Task requirements: Exactly as given, write out the lines from the one containing "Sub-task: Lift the" through the end of the listing, with both ends included and nothing else.

Dataset entries:
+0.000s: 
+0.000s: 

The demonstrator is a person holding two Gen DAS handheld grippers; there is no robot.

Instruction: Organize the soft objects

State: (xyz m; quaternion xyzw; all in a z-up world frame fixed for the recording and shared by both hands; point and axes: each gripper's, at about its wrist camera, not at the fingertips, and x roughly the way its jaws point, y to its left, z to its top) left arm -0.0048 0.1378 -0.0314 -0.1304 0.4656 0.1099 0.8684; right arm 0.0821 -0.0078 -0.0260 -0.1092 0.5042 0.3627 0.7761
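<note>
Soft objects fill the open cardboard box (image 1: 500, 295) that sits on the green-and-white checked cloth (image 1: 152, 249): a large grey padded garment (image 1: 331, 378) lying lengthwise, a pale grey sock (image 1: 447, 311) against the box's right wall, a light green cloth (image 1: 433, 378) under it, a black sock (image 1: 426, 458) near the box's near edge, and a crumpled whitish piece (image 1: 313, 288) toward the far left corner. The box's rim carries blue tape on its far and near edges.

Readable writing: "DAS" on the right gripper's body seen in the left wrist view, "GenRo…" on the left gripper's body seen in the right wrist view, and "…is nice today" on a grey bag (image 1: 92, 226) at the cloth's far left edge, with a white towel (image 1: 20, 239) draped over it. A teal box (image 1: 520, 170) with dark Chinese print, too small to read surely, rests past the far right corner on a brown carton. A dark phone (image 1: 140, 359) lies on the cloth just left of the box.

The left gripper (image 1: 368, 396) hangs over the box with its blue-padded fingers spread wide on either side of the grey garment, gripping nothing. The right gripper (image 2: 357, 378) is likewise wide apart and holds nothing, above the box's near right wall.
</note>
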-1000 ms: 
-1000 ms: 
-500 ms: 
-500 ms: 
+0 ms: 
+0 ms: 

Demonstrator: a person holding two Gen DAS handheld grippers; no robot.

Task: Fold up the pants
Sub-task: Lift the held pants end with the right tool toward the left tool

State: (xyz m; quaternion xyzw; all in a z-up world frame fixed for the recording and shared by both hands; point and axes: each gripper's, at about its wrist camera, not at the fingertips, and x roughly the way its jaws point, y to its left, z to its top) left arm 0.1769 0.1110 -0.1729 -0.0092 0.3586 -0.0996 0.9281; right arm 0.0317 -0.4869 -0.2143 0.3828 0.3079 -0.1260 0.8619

Solution for this problem:
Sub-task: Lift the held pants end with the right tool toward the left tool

State: (xyz m; quaternion xyzw; all in a z-up world frame fixed for the recording and shared by both hands; point and axes: each gripper's, at about its wrist camera, not at the fingertips, and x roughly the way its jaws point, y to its left, z to its top) left arm 0.1769 0.1110 -0.1729 -0.0092 0.3586 -0.0996 0.9281; right arm 0.0317 -0.4869 -0.2143 0.3828 0.3079 -0.1260 0.8619

No more work is left in this exercise.